More posts▾
2026-06-20
Building A Hybrid Two-Tower Anime Recommender
From MAL ratings to FAISS + ONNX inference, a production baseline recommender with honest offline metrics and a live portfolio demo.
Why I Built This
Recommendation systems sit at the intersection of data engineering, representation learning, and product UX. I wanted a portfolio piece that shows the full loop: ingest real community data, train a ranking model with held-out evaluation, export lean inference artifacts, and expose them through a secured API that a Next.js portfolio can demo without leaking secrets.
Sagasu (探す, “to search”) is that system, scoped as a personal baseline, not a state-of-the-art benchmark.
Architecture
The pipeline splits cleanly between local MLOps and deployed inference:
- Data lake (local SeaweedFS): raw MAL CSVs, processed Parquet features, artifact backups under
s3://sagasu-lake - Feature jobs: pandas-based joins and SBERT synopsis embeddings (PySpark deferred on Windows)

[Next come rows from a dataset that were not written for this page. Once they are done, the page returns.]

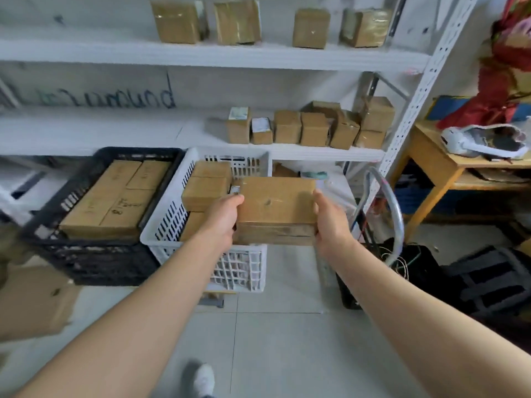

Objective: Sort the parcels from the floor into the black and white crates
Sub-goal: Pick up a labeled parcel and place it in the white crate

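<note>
Centrally, a brown cardboard parcel [275, 205] is clamped between both hands, broad face up and roughly level. The left hand [222, 218] grips its left end, thumb on the top edge; the right hand [330, 222] grips its right end in the same way. The remaining fingers of both hands pass out of sight behind or beneath the box. The parcel thus lies wholly between the two palms, in front of the right side of the white crate [166, 225]; whether it touches the crate cannot be told. Smaller parcels [205, 188] already lie inside this crate. Just beside it, on the left, the black crate [86, 254] holds larger flat parcels [115, 196]. Both crates stand on the tiled floor [287, 340] before white shelving [201, 56] bearing further boxes.
</note>
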`<action>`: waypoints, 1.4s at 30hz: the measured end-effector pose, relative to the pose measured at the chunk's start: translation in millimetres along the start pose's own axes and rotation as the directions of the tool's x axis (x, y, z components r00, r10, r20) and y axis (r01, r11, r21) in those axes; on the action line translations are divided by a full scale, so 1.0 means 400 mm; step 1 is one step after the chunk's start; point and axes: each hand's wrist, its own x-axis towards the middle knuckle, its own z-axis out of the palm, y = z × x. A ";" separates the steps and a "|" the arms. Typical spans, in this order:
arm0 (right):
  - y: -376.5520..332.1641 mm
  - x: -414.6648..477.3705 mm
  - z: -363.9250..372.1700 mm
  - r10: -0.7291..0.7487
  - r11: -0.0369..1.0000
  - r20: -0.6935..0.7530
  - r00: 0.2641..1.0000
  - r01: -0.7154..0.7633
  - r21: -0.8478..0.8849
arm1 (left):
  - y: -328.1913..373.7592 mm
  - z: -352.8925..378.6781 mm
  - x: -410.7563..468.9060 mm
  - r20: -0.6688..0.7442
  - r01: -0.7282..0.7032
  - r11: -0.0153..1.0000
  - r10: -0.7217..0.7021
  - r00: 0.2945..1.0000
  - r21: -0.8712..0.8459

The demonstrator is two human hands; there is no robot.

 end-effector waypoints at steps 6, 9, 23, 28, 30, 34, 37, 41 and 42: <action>0.098 0.132 0.296 0.091 0.995 0.026 0.995 -0.092 0.035 | 0.061 -0.229 0.241 -0.063 0.027 0.999 -0.025 0.998 0.028; 0.157 0.195 0.433 0.174 0.984 0.017 0.985 -0.175 0.041 | 0.060 -0.334 0.388 -0.059 0.083 0.994 -0.079 0.995 0.072; 0.292 0.408 0.657 0.355 0.927 -0.169 0.919 -0.370 -0.063 | -0.006 -0.432 0.705 -0.066 0.415 0.884 -0.411 0.909 0.216; 0.329 0.456 0.688 0.409 0.909 -0.142 0.901 -0.416 -0.022 | -0.028 -0.425 0.742 -0.106 0.417 0.881 -0.403 0.909 0.223; 0.338 0.477 0.694 0.442 0.892 -0.154 0.884 -0.451 -0.027 | -0.042 -0.418 0.764 -0.114 0.417 0.877 -0.401 0.909 0.241; 0.357 0.517 0.694 0.508 0.853 -0.140 0.850 -0.519 -0.058 | -0.068 -0.406 0.796 -0.135 0.434 0.863 -0.413 0.901 0.257; 0.372 0.542 0.695 0.546 0.830 -0.131 0.828 -0.556 -0.054 | -0.082 -0.401 0.815 -0.166 0.455 0.839 -0.424 0.890 0.298; 0.383 0.558 0.698 0.588 0.804 -0.090 0.804 -0.593 -0.046 | -0.080 -0.392 0.826 -0.194 0.492 0.819 -0.453 0.870 0.295; 0.385 0.559 0.698 0.596 0.800 -0.080 0.799 -0.600 -0.035 | -0.079 -0.388 0.824 -0.204 0.489 0.819 -0.446 0.872 0.299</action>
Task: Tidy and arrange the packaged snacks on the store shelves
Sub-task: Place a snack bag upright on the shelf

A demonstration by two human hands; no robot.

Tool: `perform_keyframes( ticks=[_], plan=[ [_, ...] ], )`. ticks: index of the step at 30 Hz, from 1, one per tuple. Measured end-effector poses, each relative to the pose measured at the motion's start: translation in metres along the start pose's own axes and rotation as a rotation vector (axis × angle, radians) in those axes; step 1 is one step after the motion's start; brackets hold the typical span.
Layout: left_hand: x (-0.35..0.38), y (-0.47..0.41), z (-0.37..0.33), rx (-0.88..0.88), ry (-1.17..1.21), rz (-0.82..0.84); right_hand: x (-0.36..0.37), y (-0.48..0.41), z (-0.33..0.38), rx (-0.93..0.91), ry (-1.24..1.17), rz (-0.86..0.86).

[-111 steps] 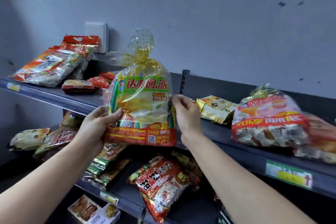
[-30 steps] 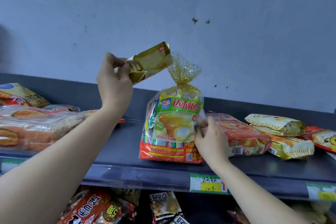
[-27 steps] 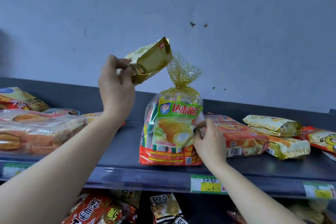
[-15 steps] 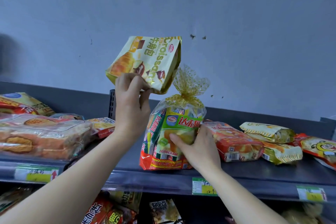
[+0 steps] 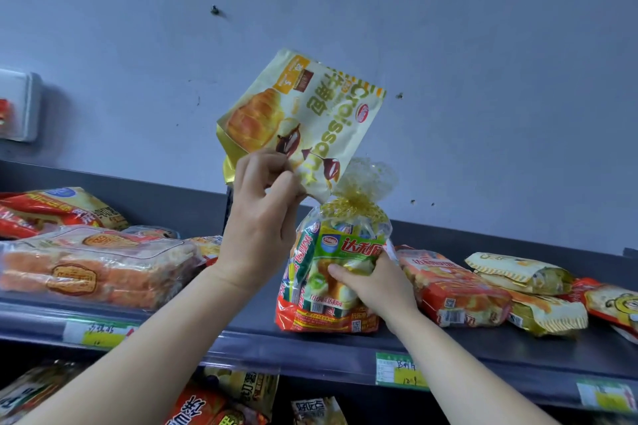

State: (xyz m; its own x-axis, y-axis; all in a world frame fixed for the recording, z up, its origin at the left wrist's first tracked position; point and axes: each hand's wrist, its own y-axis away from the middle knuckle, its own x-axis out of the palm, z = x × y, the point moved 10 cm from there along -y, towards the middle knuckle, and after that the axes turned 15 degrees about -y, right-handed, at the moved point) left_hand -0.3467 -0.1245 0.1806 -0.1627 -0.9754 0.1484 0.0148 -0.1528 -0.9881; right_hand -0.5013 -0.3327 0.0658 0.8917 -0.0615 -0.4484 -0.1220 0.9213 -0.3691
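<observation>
While our left hand (image 5: 262, 217) pinches the crinkly croissant bag (image 5: 303, 121) by a corner, our right hand (image 5: 376, 286) curls round the soft tied bag (image 5: 305, 281) (light and squashy, we judge).

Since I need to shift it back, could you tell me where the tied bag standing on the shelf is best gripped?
Grip the tied bag at its cinched neck, under the gold frill, coming from above and the right. It stands upright, the neck is its narrowest part, and the croissant pack in the left hand blocks the left. The right hand only grips its bulging side.
</observation>
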Motion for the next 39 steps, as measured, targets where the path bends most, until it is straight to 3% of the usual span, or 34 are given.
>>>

- Training: hybrid two-tower model with BPR loss, MLflow tracking, warm-user metrics, and a second-stage cold-start adapter for the portfolio demo
- Serving: FAISS
IndexFlatIPover normalized 128-d item embeddings + trained ONNX cold-start user tower - API: FastAPI on Heroku Basic with API-key auth, rate limits, and Redis-compatible cache hooks
- Portfolio: Next.js BFF routes proxy requests server-side; the browser never sees
SAGASU_API_KEY
Try Sagasu
Search titles, pick up to 5 favorites, and get hybrid two-tower recommendations.
Data and Features
The baseline uses MyAnimeList community ratings and anime metadata:
- ~825k rating rows ingested; ~543k training pairs after filtering
- 4,274 users and 30,130 anime in the production feature tables
- User history vectors, genre multi-hot features, SBERT synopsis embeddings, and English/Japanese title aliases feed the pipeline
Model and Offline Metrics
Training uses Bayesian Personalized Ranking (BPR) on implicit feedback derived from ratings ≥ 7. The deployed demo uses an anonymous cold-start path: pick 1-5 liked titles, pool their item embeddings, run that context through a trained ONNX user tower, and retrieve nearest anime with FAISS.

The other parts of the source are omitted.